🤖 AI Summary
To address the high computational overhead and low efficiency of traditional traffic classification methods amid surging encrypted traffic, this paper proposes RFC-driven lightweight traffic representation—NetMatrix. Instead of redundant image-text conversion, NetMatrix directly extracts structured protocol fields from official RFC specifications to construct compact, tabular features. Integrated with XGBoost, it enables highly efficient classification while maintaining competitive accuracy. This work pioneers the deep integration of protocol semantic modeling with minimalistic representation, empirically validating the “less-is-more” paradigm in encrypted traffic classification. Experimental results show that NetMatrix matches state-of-the-art models—including ET-BERT and YaTC—in classification accuracy, achieves over 10× faster inference speed, and reduces memory footprint by two to three orders of magnitude.
📝 Abstract
The rapid growth of encryption has significantly enhanced privacy and security while posing challenges for network traffic classification. Recent approaches address these challenges by transforming network traffic into text or image formats to leverage deep-learning models originally designed for natural language processing, and computer vision.
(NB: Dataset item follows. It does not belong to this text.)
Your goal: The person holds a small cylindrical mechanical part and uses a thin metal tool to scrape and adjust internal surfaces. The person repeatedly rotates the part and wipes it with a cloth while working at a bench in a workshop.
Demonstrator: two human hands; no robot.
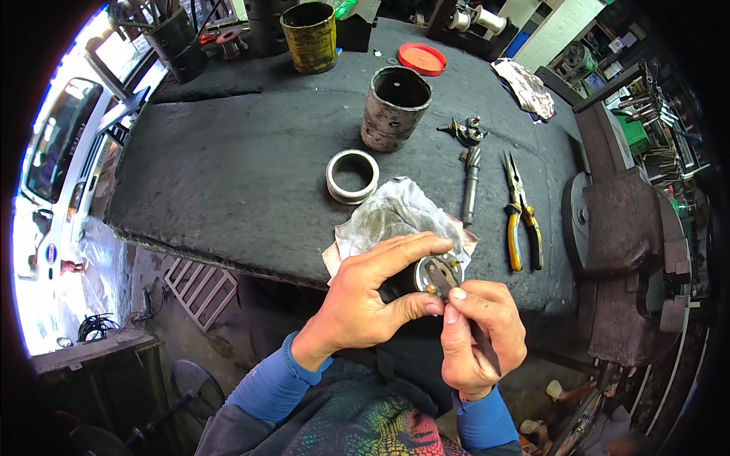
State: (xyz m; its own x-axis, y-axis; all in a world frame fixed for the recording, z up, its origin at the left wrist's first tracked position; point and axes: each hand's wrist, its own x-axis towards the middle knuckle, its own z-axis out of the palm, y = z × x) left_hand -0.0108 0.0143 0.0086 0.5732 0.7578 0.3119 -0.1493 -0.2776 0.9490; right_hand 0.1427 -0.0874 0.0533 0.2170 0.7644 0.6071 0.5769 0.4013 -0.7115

However, these transformations often contradict network protocol specifications, introduce noisy features, and result in resource-intensive processes. To overcome these limitations, we propose NetMatrix, a minimalistic tabular representation of network traffic that eliminates noisy attributes and focuses on meaningful features leveraging RFCs (Request for Comments) definitions. By combining NetMatrix with a vanilla XGBoost classifier, we implement a lightweight approach, LiM ("Less is More") that achieves classification performance on par with state-of-the-art methods such as ET-BERT and YaTC. Compared to selected baselines, experimental evaluations demonstrate that LiM improves resource consumption by orders of magnitude. Overall, this study underscores the effectiveness of simplicity in traffic representation and machine learning model selection, paving the way towards resource-efficient network traffic classification.